Entre as causas da crise econômica nos EUA, o economista cita ainda o impacto da operação militar russa na Ucrânia e as sanções econômicas impostas contra a Rússia. Após o início da operação, o bloco ocidental liderado pelos EUA aplicou uma série de restrições contra Moscou, incluindo o setor de energia. Essas medidas ampliaram o efeito do conflito sobre os preços internacionais de commodities, gerando um “choque negativo de oferta no petróleo norte-americano”.

“As sanções que os EUA e a Europa Ocidental fazem à Rússia naturalmente têm impactado no aumento de preço das commodities, sejam de petróleo ou agrícolas. Isso tem obviamente diminuído a oferta e acaba gerando inflação de maneira geral, aumentando o preço desses produtos”, aponta o analista.

Paz também aponta que a política de bloqueios e os planos de substituição da importação de energia russa no bloco ocidental deve reduzir a oferta de petróleo nesses países.

“As cadeias precisam se reorganizar de maneira geral. Não havia petróleo sobrando no mundo para pegar de uma hora para a outra. A Rússia é um grande produtor, um grande exportador de petróleo, então reorganizar essas cadeias está levando um tempo”, explica o professor, acrescentando que esse processo deve demorar, reduzindo as chances de queda dos preços e da inflação no curto prazo.

Quais são os efeitos para o Brasil e para o mundo?

Diante do tamanho da economia dos EUA, a expectativa é de que uma recessão no país gere impactos sobre a economia global, incluindo o Brasil. Para o economista Leonardo Paz, alguns dos efeitos previsíveis são a desvalorização do dólar e a fuga de capitais para economia dos EUA — que apesar da crise segue sendo considerada segura para investimentos. “O dinheiro tende a sair de mercados emergentes, que são mais instáveis”, afirma.

“Uma recessão nos EUA também impacta possivelmente as cadeias de valor, afinal os EUA são um país muito industrializado, que produz muitos insumos intermediários para várias cadeias globais.

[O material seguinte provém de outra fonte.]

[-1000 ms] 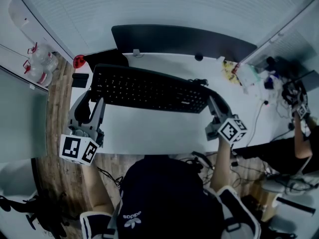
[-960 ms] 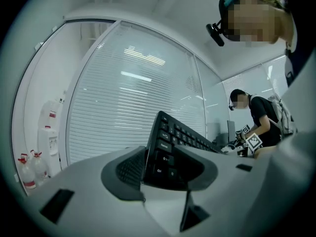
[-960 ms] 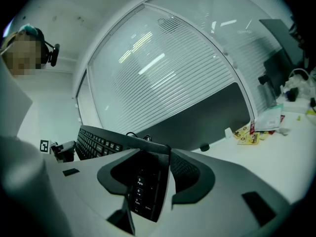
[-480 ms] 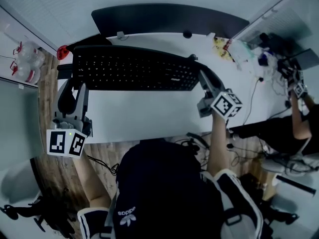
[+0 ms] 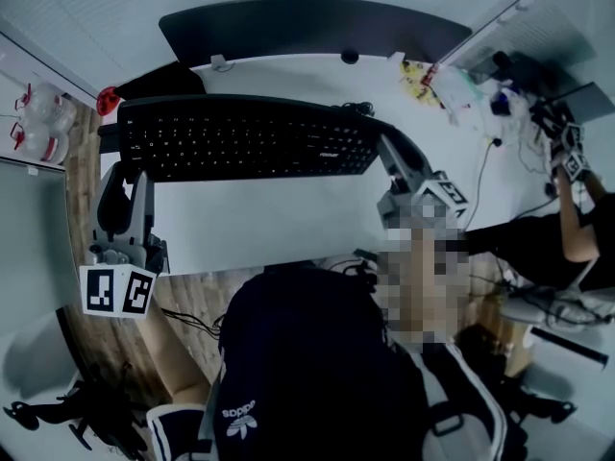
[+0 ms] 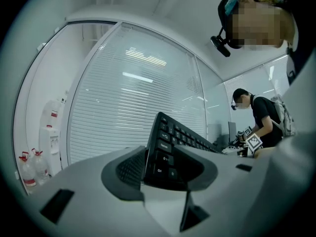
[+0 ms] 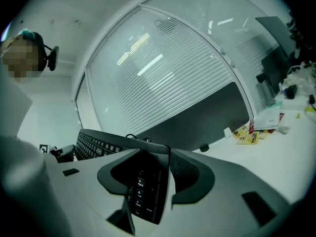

Então, o impacto nesse aspecto também pode ser sentido em vários outros países, na medida em que eles vão ter dificuldades de acesso a esses insumos”, explica Paz.

O economista também ressalta que os EUA são um grande ator do investimento global e que a crise no país acarreta a falta de oferta desses recursos a outros países — incluindo o Brasil.

“Obviamente, quando você tem crise em um ator tão grande, outros atores ao redor do mundo, especialmente grandes empresas e grandes investidores, ficam mais preocupados com a volatilidade e a instabilidade do sistema e acabam retraindo um pouco seus planos, segurando seus investimentos”, avalia, apontando que isso tem efeito indireto sobre o resto do mundo.

Segundo Paz, os EUA também podem adotar medidas protecionistas, o que dificultaria a entrada de produtos brasileiros no mercado norte-americano. O economista salienta que o Brasil está ainda mais exposto a esses efeitos devido ao alto grau de comércio com Washington.

“O Brasil, certamente, tal qual o mundo, […] seria naturalmente impactado negativamente por uma recessão nos EUA”, conclui.